YOUR INSTRUCTIONS
Write out the lines from the top of the material through the line with "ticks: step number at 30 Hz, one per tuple", exactly and with nothing added.

DATA SEGMENT
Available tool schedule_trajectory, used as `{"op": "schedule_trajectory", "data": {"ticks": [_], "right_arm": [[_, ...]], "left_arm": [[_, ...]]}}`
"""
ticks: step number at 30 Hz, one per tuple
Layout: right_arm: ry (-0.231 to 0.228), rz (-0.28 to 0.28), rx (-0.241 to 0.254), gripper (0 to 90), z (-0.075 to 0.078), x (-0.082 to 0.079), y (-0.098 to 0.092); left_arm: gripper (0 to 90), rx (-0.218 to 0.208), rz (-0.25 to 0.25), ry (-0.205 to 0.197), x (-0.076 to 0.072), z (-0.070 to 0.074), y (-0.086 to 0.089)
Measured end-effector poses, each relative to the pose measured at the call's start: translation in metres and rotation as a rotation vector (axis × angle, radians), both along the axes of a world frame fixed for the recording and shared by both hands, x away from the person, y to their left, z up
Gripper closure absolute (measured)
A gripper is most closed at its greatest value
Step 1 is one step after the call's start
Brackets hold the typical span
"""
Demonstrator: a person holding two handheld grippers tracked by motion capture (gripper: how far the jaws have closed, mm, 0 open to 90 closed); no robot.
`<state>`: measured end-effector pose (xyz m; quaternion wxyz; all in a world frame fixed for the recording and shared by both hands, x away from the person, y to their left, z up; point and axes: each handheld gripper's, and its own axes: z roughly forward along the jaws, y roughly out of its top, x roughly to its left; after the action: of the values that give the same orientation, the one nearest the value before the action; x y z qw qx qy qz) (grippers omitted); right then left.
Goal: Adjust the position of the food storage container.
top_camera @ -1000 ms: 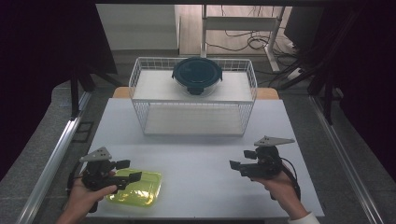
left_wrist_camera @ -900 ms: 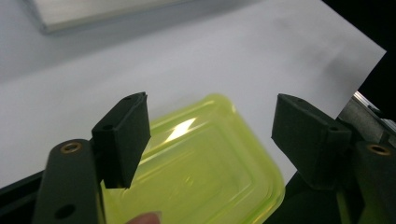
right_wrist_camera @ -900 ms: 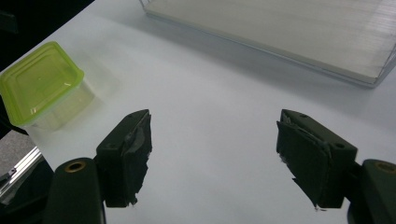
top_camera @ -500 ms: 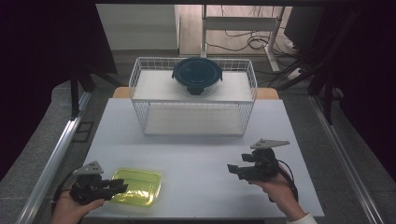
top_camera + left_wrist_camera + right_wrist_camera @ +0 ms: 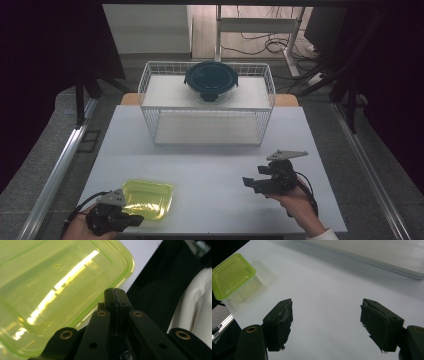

THE ANSWER
Available tool schedule_trajectory, used as `{"op": "schedule_trajectory", "data": {"ticks": [_], "right_arm": [[_, ...]], "left_arm": [[_, ...]]}}`
"""
ticks: step number at 30 Hz, one per tuple

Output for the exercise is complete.